* **Activity**: The answer should be each line of the records that contains the word "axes"; please copy them all.

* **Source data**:
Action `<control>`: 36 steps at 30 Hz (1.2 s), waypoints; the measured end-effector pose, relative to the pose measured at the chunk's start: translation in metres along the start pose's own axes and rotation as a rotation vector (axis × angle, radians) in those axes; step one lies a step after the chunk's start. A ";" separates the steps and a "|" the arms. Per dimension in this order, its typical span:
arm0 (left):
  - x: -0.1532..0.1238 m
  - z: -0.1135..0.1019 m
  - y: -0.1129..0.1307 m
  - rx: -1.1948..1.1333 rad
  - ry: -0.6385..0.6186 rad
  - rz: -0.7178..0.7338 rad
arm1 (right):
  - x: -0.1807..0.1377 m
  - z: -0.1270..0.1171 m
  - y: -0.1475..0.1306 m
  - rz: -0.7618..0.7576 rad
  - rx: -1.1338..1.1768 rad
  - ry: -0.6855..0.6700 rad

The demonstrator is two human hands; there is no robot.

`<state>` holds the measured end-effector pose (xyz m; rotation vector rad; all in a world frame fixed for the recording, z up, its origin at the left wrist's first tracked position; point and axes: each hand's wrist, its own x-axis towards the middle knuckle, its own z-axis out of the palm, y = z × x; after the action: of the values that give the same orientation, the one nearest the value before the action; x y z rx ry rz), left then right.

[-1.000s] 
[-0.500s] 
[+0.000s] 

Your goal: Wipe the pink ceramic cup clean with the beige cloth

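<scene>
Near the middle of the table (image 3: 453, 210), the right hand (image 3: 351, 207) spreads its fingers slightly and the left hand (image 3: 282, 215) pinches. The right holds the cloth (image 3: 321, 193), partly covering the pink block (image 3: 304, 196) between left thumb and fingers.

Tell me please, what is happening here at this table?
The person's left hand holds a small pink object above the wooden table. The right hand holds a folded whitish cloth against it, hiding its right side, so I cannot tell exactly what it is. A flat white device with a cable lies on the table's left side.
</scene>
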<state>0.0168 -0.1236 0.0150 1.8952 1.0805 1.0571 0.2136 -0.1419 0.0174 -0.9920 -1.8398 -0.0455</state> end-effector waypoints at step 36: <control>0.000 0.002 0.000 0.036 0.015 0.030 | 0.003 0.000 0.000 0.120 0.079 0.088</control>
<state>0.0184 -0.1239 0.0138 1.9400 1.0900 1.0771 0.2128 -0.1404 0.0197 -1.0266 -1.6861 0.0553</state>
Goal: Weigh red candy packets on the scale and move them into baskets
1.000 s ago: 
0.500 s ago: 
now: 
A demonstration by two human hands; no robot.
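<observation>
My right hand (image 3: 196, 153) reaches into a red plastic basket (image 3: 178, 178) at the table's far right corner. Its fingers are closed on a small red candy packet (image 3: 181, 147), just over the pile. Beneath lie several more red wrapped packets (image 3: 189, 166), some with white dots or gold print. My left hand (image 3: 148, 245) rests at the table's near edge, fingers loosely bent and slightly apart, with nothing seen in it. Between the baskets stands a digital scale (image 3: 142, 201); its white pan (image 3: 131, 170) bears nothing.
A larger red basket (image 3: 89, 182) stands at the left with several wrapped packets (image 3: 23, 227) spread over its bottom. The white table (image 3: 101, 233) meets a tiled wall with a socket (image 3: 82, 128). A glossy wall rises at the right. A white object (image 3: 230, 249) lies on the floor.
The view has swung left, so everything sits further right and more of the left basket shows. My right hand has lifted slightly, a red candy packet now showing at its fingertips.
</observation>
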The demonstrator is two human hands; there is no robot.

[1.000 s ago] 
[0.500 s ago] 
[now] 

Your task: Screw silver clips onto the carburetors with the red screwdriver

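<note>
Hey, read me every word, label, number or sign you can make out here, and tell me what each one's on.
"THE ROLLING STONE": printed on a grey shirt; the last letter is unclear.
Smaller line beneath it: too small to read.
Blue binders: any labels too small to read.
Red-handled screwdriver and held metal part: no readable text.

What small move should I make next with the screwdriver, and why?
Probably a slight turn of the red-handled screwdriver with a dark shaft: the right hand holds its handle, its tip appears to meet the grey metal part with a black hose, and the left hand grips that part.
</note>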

* **The answer**:
Action `<control>`: 36 steps at 30 Hz (1.2 s), waypoints; the measured end-effector pose, relative to the pose measured at the chunk's start: translation in metres along the start pose's own axes and rotation as a rotation vector (axis × angle, radians) in those axes; step one lies a step after the chunk's start. A ";" separates the steps and a "|" the arms. Per dimension in this order, its typical span:
`<state>` holds the measured end-effector pose (xyz m; rotation vector rad; all in a world frame fixed for the recording, z up, its origin at the left wrist's first tracked position; point and axes: each hand's wrist, its own x-axis towards the middle knuckle, its own z-axis out of the palm, y = z × x; after the action: of the values that give the same orientation, the one nearest the value before the action; x y z rx ry rz), left then right.

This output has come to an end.